The official Python client library for Databento.
Key features include:
- Fast, lightweight access to both live and historical data from multiple markets.
- Multiple schemas such as MBO, MBP, top of book, OHLCV, last sale, and more.
- Fully normalized, i.e. identical message schemas for both live and historical data, across multiple asset classes.
- Provides mappings between different symbology systems, including smart symbology for futures rollovers.
- Point-in-time instrument definitions, free of look-ahead bias and retroactive adjustments.

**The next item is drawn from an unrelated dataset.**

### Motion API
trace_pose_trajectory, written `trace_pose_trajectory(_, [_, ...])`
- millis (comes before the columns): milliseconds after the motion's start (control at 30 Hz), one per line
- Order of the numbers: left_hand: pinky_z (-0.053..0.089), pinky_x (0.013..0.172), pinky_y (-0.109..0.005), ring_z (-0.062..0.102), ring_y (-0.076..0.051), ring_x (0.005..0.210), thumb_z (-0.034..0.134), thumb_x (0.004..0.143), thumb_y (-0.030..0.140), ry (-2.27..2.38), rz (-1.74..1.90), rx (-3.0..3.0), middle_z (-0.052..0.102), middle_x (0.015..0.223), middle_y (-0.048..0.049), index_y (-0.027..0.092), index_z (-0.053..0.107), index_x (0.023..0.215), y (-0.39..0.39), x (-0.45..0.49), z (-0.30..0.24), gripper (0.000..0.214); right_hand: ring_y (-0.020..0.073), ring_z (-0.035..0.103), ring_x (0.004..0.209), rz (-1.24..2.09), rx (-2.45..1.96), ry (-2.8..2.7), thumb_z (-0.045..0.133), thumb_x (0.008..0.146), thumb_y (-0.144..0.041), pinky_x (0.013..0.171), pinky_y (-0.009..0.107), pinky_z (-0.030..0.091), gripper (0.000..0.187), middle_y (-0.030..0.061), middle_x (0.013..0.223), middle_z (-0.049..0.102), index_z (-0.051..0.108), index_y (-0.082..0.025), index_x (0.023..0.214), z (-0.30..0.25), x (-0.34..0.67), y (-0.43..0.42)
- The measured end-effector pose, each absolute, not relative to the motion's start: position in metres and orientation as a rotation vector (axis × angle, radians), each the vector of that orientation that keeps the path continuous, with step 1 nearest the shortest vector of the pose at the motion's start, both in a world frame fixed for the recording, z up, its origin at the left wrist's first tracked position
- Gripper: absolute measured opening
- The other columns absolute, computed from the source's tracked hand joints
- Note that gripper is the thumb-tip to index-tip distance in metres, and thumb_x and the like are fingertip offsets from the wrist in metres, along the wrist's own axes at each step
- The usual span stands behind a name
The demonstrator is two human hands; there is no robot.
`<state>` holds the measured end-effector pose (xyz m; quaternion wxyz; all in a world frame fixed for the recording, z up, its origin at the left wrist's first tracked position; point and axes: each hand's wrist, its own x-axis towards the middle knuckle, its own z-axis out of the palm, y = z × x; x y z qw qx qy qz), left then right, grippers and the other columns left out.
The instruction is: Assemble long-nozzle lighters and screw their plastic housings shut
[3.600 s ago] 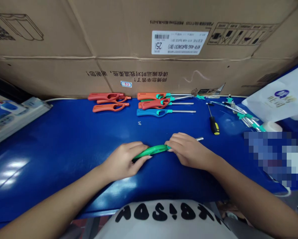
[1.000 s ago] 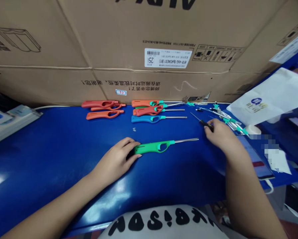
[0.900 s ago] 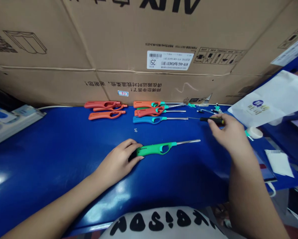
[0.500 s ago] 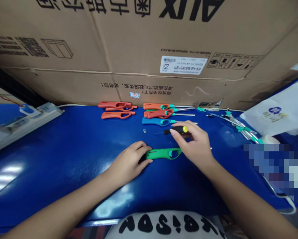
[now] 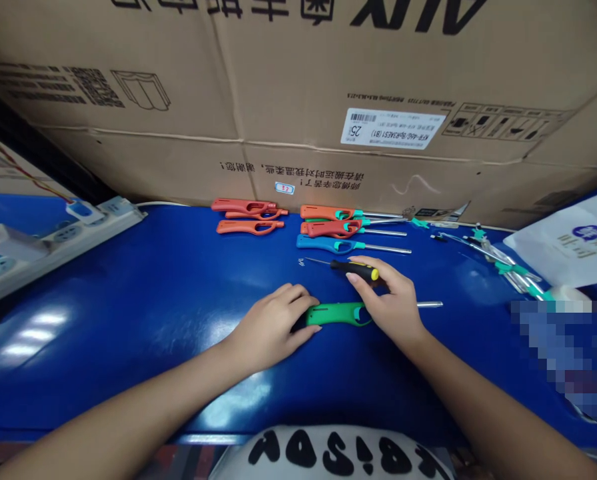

- Reads and stores market data in an extremely efficient file format using Databento Binary Encoding.
- Event-driven market replay, including at high-frequency order book granularity.
- Support for batch download of flat files.
- Support for pandas, CSV, and JSON.
The best place to begin is with our Getting started guide.
You can find our full client API reference on the Historical Reference and Live Reference sections of our documentation. See also the Examples section for various tutorials and code samples.
The library is fully compatible with the latest distribution of Anaconda 3.8 and above.
The minimum dependencies as found in the pyproject.toml
are also listed below:
- python = "^3.8"
- aiohttp = "^3.8.3"
- databento-dbn = "0.14.2"
- numpy= ">=1.23.5"
- pandas = ">=1.5.3"
- requests = ">=2.24.0"
- zstandard = ">=0.21.0"
To install the latest stable version of the package from PyPI:
pip install -U databento
The library needs to be configured with an API key from your account.
Sign up for free and you will automatically
receive a set of API keys to start with. Each API key is a 32-character
string starting with db-
, that can be found on the API Keys page of your Databento user portal.
A simple Databento application looks like this:
import databento as db
client = db.Historical('YOUR_API_KEY')
data = client.timeseries.get_range(
dataset='GLBX.MDP3',
symbols='ES.FUT',
stype_in='parent',
start='2022-06-10T14:30',
end='2022-06-10T14:40',
)
data.replay(callback=print) # market replay, with `print` as event handler
Replace YOUR_API_KEY
with an actual API key, then run this program.
This uses .replay()
to access the entire block of data
and dispatch each data event to an event handler. You can also use
.to_df()
or .to_ndarray()
to cast the data into a Pandas DataFrame
or numpy ndarray
:
df = data.to_df() # to DataFrame
array = data.to_ndarray() # to ndarray
Note that the API key was also passed as a parameter, which is
not recommended for production applications.
Instead, you can leave out this parameter to pass your API key via the DATABENTO_API_KEY
environment variable:
import databento as db
# Pass as parameter
client = db.Historical('YOUR_API_KEY')
# Or, pass as `DATABENTO_API_KEY` environment variable
client = db.Historical()
Distributed under the Apache 2.0 License.